**Problem:** All lines below starting at the one that holds "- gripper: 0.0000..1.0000" and ending at the one that holds "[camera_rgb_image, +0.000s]" should be printed exactly, ends included. Pictures should not be printed, nor anything else.

[Source data]
|---|

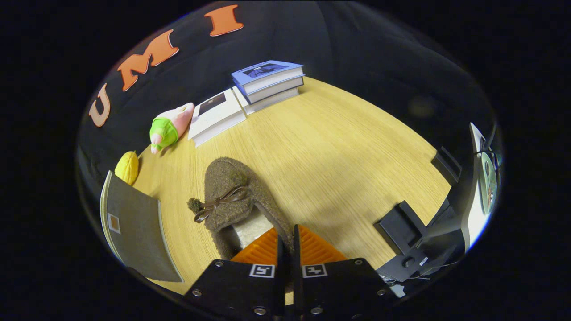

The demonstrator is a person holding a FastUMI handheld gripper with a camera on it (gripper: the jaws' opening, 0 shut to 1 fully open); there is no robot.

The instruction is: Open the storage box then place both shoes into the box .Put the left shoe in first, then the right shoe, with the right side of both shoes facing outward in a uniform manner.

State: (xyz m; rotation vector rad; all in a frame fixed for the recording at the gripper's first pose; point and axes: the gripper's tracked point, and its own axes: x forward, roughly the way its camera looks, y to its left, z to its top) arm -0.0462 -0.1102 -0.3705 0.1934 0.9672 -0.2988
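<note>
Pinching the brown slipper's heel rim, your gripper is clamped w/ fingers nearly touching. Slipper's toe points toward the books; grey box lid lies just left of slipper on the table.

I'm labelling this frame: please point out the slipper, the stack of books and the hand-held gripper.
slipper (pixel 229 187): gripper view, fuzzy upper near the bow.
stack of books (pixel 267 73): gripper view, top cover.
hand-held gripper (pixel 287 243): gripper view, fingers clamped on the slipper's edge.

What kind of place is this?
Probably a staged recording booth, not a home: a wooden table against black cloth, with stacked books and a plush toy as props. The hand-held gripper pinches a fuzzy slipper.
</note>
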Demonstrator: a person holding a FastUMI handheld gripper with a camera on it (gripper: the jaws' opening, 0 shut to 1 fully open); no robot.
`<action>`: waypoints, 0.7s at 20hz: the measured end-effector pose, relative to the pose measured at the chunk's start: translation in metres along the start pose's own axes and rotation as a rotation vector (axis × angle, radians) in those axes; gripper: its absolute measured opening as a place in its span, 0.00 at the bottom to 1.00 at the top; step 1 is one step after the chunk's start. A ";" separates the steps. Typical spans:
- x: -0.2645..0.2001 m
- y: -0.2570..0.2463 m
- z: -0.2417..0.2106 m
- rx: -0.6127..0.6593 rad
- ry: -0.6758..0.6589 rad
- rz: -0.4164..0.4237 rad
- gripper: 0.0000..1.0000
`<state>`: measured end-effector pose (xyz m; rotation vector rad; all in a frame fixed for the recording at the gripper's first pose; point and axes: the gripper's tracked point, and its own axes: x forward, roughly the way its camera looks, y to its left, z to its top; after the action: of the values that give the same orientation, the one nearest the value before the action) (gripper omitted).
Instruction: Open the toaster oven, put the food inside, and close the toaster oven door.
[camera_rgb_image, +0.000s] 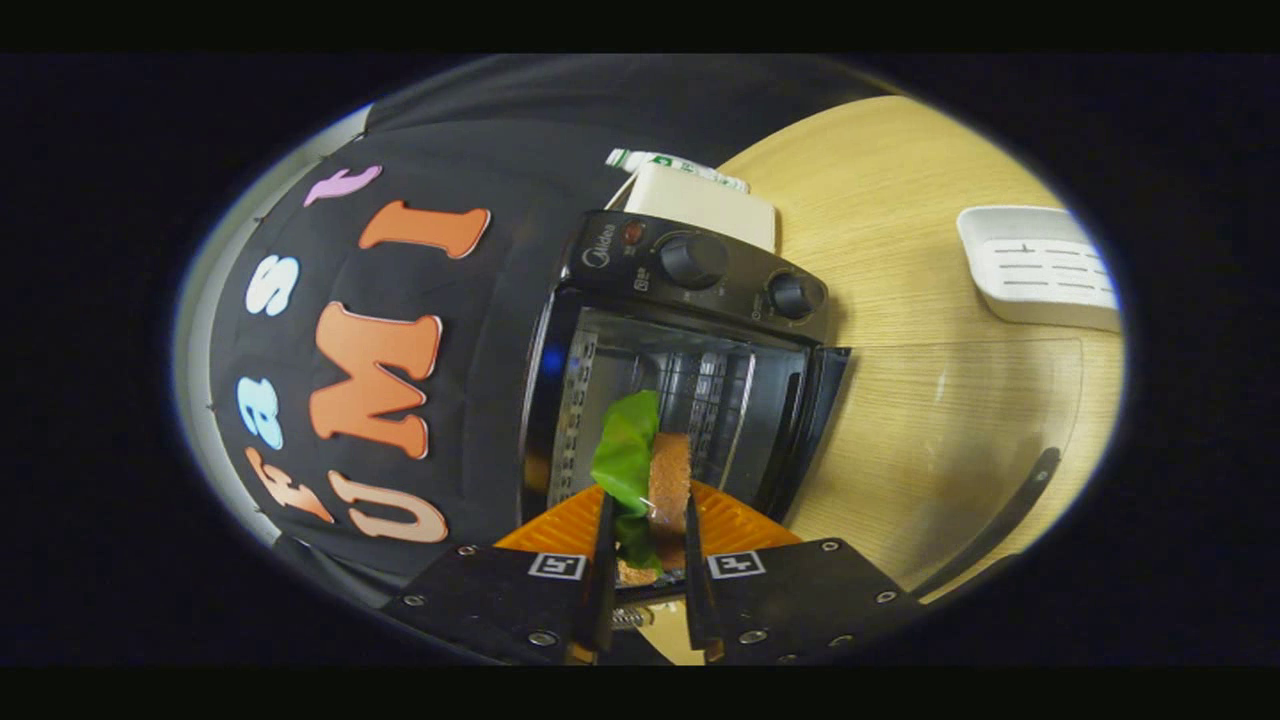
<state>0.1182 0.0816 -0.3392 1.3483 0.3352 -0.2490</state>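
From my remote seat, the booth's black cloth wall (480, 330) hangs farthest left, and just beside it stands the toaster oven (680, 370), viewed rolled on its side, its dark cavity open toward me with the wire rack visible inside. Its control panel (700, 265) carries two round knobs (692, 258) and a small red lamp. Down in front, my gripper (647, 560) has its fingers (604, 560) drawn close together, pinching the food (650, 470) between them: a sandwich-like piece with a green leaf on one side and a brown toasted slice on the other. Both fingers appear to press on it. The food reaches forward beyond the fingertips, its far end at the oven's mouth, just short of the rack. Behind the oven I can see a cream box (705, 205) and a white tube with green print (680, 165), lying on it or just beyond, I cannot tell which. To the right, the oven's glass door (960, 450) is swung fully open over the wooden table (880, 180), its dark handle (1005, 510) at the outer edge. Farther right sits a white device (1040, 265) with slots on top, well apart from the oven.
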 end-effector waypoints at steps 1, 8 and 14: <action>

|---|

**Written solution:**
- gripper: 0.0000..1.0000
`<state>`: measured end-effector pose (xyz m; rotation vector rad; all in a frame fixed for the recording at the gripper's first pose; point and axes: the gripper's tracked point, and its own axes: x forward, roughly the way its camera looks, y to its left, z to its top; after the action: of the values that give the same orientation, the one nearest the value before the action) (gripper omitted).
Instruction: Open the toaster oven, put the food inside, and close the toaster oven door.
[camera_rgb_image, +0.000s] 

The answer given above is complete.